The hottest story on the web today is Nicholas Carr's post, The amorality of Web 2.0:

Like it or not, Web 2.0, like Web 1.0, is amoral. It's a set of technologies - a machine, not a Machine - that alters the forms and economics of production and consumption. It doesn't care whether its consequences are good or bad. It doesn't care whether it brings us to a higher consciousness or a lower one. It doesn't care whether it burnishes our culture or dulls it. It doesn't care whether it leads us into a golden age or a dark one. So let's can the millenialist rhetoric and see the thing for what it is, not what we wish it would be.
He was responding in part to Kevin Kelly's piece in Wired, We Are the Web:
There is only one time in the history of each planet when its inhabitants first wire up its innumerable parts to make one large Machine. Later that Machine may run faster, but there is only one time when it is born.

You and I are alive at this moment.

We should marvel, but people alive at such times usually don't. Every few centuries, the steady march of change meets a discontinuity, and history hinges on that moment. We look back on those pivotal eras and wonder what it would have been like to be alive then. Confucius, Zoroaster, Buddha, and the latter Jewish patriarchs lived in the same historical era, an inflection point known as the axial age of religion. Few world religions were born after this time. Similarly, the great personalities converging upon the American Revolution and the geniuses who commingled during the invention of modern science in the 17th century mark additional axial phases in the short history of our civilization.

The whole Web 2.0 story is starting to sound more and more like religion.

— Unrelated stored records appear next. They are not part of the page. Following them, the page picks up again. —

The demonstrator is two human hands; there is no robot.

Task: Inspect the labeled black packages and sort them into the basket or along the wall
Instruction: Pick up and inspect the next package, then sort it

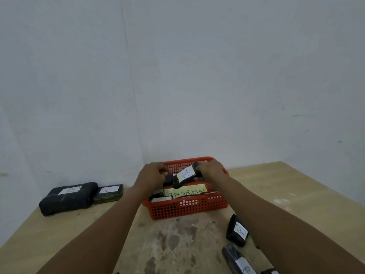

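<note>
Both hands, left [153,175] and right [210,171], grip a B package [184,176] over the red basket [189,208], which seemingly holds others already. Two packages [79,194] line the wall [177,76]; several [238,230] wait on the desk [286,190].

The light here is dim and flat, a cool grey wash over the wall [197,76] with no clear source and no glare. My forearms cast only faint, soft shadows on the table [296,194]. The wide lens bends the table edges outward and stretches my arms toward the lower corners. Everything looks slightly soft; the label on the package [185,175] I hold is blurred, and the wall shows blotchy compression.
</note>
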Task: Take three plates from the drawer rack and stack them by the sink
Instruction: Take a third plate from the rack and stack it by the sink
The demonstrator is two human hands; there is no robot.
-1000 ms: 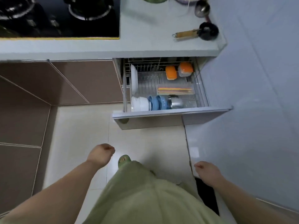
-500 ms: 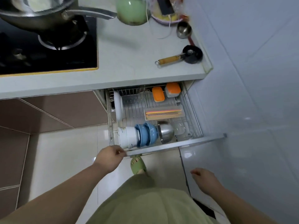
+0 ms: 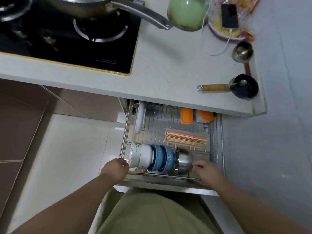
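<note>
Fingers: on my left hand [image 3: 116,169] they are curled together at the near left corner of the pulled-out wire drawer rack [image 3: 217,149], beside the white rim of a row of nested white and blue bowls [image 3: 152,157]; whether they pinch that rim I cannot tell; on my right hand [image 3: 206,173] they are spread loosely apart, gripping nothing, tips at the round steel bowl [image 3: 184,162].
Plates: one white round plate [image 3: 140,118] shows, standing on edge along the rack's left side, well back from both hands; others, if any, are hidden.
Handling: likely ceramic, so stiff, heavyish, slick-glazed and breakable; I judge the top rim is the place to pinch, lifting straight up clear of the wires.
Arms: both forearms stretch forward and down over the drawer's front edge.
</note>
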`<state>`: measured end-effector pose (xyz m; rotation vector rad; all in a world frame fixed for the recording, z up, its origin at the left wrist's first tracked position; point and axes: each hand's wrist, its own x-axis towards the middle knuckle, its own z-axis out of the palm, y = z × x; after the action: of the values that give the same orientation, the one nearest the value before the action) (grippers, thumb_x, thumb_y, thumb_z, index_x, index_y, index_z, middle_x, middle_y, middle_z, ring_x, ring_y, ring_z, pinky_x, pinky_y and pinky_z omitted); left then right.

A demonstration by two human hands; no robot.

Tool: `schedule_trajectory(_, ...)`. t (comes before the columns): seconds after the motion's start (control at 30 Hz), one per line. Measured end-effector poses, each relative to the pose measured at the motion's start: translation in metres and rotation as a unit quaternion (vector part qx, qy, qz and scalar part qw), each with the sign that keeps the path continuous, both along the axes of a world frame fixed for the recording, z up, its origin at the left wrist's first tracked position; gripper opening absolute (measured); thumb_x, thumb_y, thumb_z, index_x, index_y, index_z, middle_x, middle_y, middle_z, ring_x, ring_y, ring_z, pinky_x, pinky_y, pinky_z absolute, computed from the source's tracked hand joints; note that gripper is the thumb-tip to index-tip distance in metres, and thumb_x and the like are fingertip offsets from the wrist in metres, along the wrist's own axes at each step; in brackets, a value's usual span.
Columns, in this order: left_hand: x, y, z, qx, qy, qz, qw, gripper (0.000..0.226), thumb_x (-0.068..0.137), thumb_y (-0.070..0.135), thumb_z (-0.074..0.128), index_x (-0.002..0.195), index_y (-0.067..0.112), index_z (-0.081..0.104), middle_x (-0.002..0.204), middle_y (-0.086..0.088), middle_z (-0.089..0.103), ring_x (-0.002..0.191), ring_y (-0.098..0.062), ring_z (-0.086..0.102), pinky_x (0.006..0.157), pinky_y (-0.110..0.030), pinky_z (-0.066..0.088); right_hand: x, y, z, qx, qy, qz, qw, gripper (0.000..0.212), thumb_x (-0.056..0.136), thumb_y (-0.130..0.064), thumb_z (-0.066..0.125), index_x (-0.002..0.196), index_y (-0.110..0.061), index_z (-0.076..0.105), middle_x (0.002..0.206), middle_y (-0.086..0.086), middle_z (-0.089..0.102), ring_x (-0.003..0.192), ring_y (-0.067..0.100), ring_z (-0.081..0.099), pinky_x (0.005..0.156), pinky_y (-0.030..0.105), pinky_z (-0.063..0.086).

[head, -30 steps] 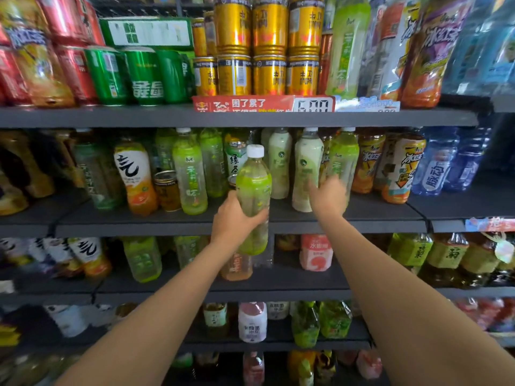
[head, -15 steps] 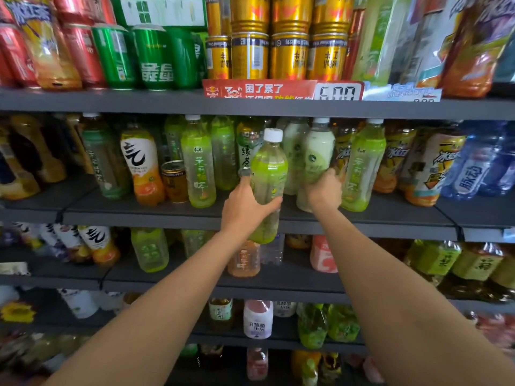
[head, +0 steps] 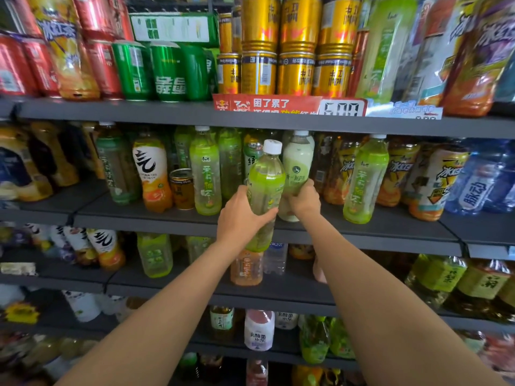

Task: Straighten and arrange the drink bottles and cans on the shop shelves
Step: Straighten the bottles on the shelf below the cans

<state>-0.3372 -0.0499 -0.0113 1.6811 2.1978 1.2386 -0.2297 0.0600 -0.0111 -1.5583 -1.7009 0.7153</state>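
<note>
My left hand (head: 240, 215) grips a green tea bottle (head: 265, 179) with a white cap, held upright in front of the second shelf (head: 167, 221), its base below the shelf's front edge. Just to its right, my right hand (head: 305, 200) grips a pale milky-green bottle (head: 297, 162) that stands on that shelf. More green tea bottles stand on either side, one at the left (head: 205, 174) and one at the right (head: 365, 179).
Gold cans (head: 296, 71), green cans (head: 167, 73) and red cans (head: 103, 62) fill the top shelf. A small dark can (head: 182, 189) and an orange bottle (head: 152, 174) stand left on the second shelf. Blue bottles (head: 479, 179) sit at the right. Lower shelves hold mixed bottles.
My right hand has moved left from beside the right green bottle and closed around the pale milky-green bottle. My left hand still holds the green tea bottle.
</note>
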Motion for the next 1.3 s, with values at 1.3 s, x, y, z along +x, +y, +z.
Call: schedule_trajectory(1.3, -0.142, -0.073, 0.014, 0.018, -0.074, 0.106, 0.991, 0.067, 0.072, 0.052, 0.072, 0.122, 0.019, 0.043, 0.122, -0.001, 0.058, 0.115, -0.026, 0.054, 0.091, -0.039, 0.046, -0.141, -0.078, 0.033, 0.094, -0.051, 0.062, 0.992, 0.046, 0.086, -0.033, 0.065, 0.117, -0.002, 0.053, 0.111, 0.016, 0.064, 0.102, 0.032, 0.062, 0.076, 0.036, 0.049)
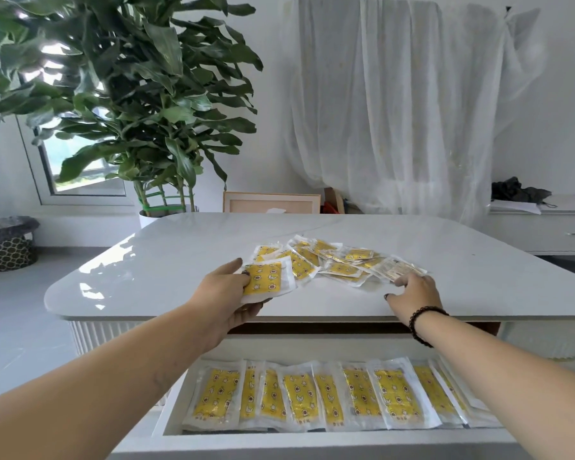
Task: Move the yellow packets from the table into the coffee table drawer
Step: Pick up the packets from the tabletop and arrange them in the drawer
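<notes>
Yellow packets (339, 260) piled loose mid-bench, more lined in a row in the open drawer (312, 398) below the bench's (166, 260) front edge. Left hand (231, 293) grip curled round one packet (268, 277) at the pile's left edge. Right hand (414, 290) fingers bent, tips on a packet at the pile's right; can't tell if pinched.

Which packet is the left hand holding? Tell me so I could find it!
Find the white table with the pile of packets. At the pile's left end, the left hand grips one yellow packet. It is the only one lifted off the table, tilted up, star pattern facing you.
</notes>
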`<state>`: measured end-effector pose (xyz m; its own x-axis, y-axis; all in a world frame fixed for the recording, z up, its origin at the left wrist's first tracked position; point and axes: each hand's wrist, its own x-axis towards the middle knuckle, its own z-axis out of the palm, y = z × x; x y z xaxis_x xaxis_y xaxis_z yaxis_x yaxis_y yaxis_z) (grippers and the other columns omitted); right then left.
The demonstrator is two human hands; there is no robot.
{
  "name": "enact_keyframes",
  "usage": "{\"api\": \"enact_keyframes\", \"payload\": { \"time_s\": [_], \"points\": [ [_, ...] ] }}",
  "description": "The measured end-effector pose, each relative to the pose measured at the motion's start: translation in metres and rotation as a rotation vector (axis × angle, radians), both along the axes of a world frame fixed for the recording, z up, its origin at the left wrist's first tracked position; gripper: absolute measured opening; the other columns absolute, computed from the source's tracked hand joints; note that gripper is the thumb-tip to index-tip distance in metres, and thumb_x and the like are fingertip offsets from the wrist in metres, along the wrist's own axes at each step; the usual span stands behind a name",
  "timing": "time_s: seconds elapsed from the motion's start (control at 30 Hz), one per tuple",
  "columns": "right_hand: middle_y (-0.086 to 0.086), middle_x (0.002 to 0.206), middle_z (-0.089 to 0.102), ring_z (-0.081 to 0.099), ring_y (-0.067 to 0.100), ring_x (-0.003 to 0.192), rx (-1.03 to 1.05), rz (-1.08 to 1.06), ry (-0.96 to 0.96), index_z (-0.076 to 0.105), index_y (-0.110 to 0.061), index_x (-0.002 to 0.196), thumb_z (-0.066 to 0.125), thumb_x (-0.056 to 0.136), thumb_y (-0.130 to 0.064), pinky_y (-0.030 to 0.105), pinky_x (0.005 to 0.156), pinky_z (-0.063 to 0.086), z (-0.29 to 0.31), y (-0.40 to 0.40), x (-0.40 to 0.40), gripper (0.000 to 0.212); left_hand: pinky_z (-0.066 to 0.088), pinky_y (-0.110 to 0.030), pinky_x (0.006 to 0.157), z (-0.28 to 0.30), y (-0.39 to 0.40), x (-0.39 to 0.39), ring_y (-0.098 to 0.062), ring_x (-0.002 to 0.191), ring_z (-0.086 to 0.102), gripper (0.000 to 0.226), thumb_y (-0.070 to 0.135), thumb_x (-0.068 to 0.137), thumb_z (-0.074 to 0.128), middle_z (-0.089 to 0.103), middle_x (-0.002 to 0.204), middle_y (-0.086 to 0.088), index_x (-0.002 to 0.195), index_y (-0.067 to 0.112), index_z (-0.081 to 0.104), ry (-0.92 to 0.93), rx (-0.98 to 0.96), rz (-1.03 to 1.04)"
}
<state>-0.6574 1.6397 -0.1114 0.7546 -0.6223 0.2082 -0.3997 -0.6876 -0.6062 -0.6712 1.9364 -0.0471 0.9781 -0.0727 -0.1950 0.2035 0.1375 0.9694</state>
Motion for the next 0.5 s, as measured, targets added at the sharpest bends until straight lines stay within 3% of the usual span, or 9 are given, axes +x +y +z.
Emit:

After all, It is the second coming of Web 1.0, and we have to take on faith what it is going to become.

Mr. Carr also notes "the cult of the amateur". Projects like Wikipedia are often pointed to as a triumph of social collaboration and it is an excellent example of what a committed group can do. But it is not the same as Encyclopedia Britannica, where editors are paid to do the job of ensuring that the articles are complete and correct. Yes the encyclopedia staff will make mistakes, and they will take much longer to correct, but on the whole it will be a more professional publication. For subjects outside the realm of technology or recent history, it will be quite acceptable. And it doesn't suffer from attacks that Wikipedia has suffered, such as the removal of the Holocaust topic.

This is similar to the blogger versus journalist debate. It is really the level of professionalism - attention to detail, fact checking, avoidance of reporting opinions - that matters.

As Om Malik notes, the people and companies promoting Web 2.0 are not there for purely altruistic reasons; they are looking to build businesses:

I wondered out loud, if this culture of participation was seemingly help build businesses on our collective backs. So if we tag, bookmark or share, and help del.icio.us or Technorati or Yahoo become better commercial entities, aren't we seemingly commoditizing our most valuable asset - time. We become the outsourced workforce, the collective, though it is still unclear what is the pay-off. While we may (or may not) gain something from the collective efforts, the odds are whatever "the collective efforts" are, they are going to boost the economic value of those entities. Will they share in their upside? Not likely!
Web 2.0 may help us communicate and share information. It may improve our lives, though probably not for the average person. But it isn't some new religion. It is all about business, albeit business that we can derive some benefit from.

Though there may indeed be a few VCs worshipping at the Web 2.0 altar, looking for a sign.

Comments

larry,
it's refreshing to find rational thinking amid all the bizarre hype surrounding web 2.0. in particular, i like the idea that web 2.0 isn't "some new religion. it is all aobut business, albeit business we can derive some benefit from". well said!